Fin.
Like, I was drunk.

So, I have this new pet peeve. The misconception that being “drunk” somehow justifies, promiscuous, irresponsible actions. I take pride in the fact that when I’m “fucked up” I still am well aware of the shitty choices I make. YES, I’m more prone to suppress my better judgement and say things, do things, and sleep with people that I may not have if I wasn’t under the influence.


But those people who think that how much alcohol they consumed makes their shitty actions more tolerable, drive me to the point of insanity. I DONT CARE HOW DRUNK YOU ARE, you should be able to discern what’s right and what’s wrong.

Let’s focus in on the topic of infidelity. Temptation can be a very tough thing, sober or not. However, I’m a strong believer of conscious and knowing when something doesn’t “feel right.” If you’re in a relationship, there are several different levels of “cheating” and unfaithfulness. For some, the more open minded, perhaps, cheating may be actual sexual intercourse. We’ve heard the classic phrase “It was a one time drunken kiss, it was nothing babe.” Some couples are totally fine with that behavior and their love or lust can tolerate such things. But when you truly love someone, you will have a guilty, uneasy feeling just at the thought of breaking the bond of trust by ANY physical interaction with a partner other than the one you are seeing.

I’ve been there before myself. I knew when I was slowly setting up the scenario for unfaithfulness. I was going to a party, texting a girl other than my girlfriend, being flirtatious with her when I KNEW I should have never even started. Those seemingly harmless actions alone were enough for guilt to set in. Once I knew that there was a possibility that something may happen between the other girl and I, I called my girlfriend of a year and broke up with her. I didn’t have a very good reason, other than I knew my lust and infatuation for someone else was obviously more important to me, even in a subconscious way, that her and my relationship. I wanted to fuck someone else, I wanted to flirt with someone else, I wanted to cuddle and have all the cute, cookie cutter routine bullshit with SOMEONE ELSE, and I broke things off. 

There comes a time where you have to know when to get out. Because its total bullshit to fool yourself and your girlfriend or boyfriend that your relationship is genuine and meaningful if you’re fucking around on the side. Forget the circumstance, forget the booze, if you hook up with someone else, you don’t deserve companionship. End of story. 

I was talking to my friend Sean about this concept and brought up this point for every lush out there that tries to hide their promiscuity under the idea of “I got super wasted and it kind of just happened.” Let’s think about this for a second. For those of you who have a sibling, brother or sister, have you ever got hammered with them? I know my sister and I have definitely drank way too much together in the past. Now, does the thought ever cross your mind during your bro and sis drunken pow wow to suddenly rip off you’re close and engage in some kind of sexual act? “GROSS JOSH!” Yeah, of course, I know it sounds absurd but seriously think about it?

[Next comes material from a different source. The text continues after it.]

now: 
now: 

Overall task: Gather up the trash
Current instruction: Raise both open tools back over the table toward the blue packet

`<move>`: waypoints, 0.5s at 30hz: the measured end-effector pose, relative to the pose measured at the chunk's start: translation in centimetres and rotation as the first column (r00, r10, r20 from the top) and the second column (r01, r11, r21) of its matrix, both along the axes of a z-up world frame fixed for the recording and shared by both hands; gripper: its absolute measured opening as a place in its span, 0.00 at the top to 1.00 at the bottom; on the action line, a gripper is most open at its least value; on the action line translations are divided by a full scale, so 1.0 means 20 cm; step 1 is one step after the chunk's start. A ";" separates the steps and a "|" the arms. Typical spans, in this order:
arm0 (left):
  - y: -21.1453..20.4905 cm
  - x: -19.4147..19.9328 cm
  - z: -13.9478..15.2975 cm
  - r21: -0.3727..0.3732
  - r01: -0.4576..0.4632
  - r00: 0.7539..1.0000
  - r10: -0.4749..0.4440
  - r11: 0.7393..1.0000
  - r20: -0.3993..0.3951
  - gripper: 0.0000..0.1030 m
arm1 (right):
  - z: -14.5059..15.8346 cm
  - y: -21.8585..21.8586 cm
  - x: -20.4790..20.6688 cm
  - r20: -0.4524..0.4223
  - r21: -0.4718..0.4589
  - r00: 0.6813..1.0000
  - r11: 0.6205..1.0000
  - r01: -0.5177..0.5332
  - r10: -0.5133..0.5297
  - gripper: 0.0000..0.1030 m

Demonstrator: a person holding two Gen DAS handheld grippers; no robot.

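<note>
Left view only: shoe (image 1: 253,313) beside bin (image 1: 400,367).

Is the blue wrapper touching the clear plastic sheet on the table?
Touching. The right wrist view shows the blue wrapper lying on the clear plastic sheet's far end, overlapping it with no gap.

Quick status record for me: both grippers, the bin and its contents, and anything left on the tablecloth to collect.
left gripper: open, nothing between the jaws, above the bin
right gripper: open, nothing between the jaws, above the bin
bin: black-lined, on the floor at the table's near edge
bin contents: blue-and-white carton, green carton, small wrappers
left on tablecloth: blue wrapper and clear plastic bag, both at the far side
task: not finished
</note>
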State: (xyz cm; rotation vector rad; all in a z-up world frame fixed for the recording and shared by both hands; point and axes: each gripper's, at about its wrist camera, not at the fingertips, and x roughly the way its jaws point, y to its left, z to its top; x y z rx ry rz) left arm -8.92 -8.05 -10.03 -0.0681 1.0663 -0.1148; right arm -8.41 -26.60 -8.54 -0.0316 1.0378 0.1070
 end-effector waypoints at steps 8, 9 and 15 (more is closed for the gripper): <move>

WHAT keeps us from hooking up with our brother or sister when we drink? Do you ever hear “yeah man I’m sorry, I was black out drunk and banged my sister last night, it was a drunken mistake.” FUCK NO we don’t. If someone used that excuse, would you think it’s okay? “Oh he was drunk, its totally fine.” God forbid we ever stroll down the yellow brick road of incest no matter what narcotics or alcohol that’s involved. So using that same logic, if you’re dating someone, any other person except for HER or HIM, should be treated the same way as you would your own sibling. JUST DONT FUCKING HAVE SEXUAL RELATIONS. That’s the goal here, just don’t do that.


I’ll end on this note. I am really proud that I take responsibility for my actions. I am well aware of what I’m doing at all times, how it will directly affect me, affect others, and affect those that are closest to me. Sometimes I do really shitty things and I know what to expect in return, but at least I am aware of them and am ready to deal with the consequences. I refuse to hide behind alcohol or any other excuse to justify the things I do. I’m no coward and every thing I do in life is carefully analyzed. I eliminate guilt by being honest, you should try it sometime.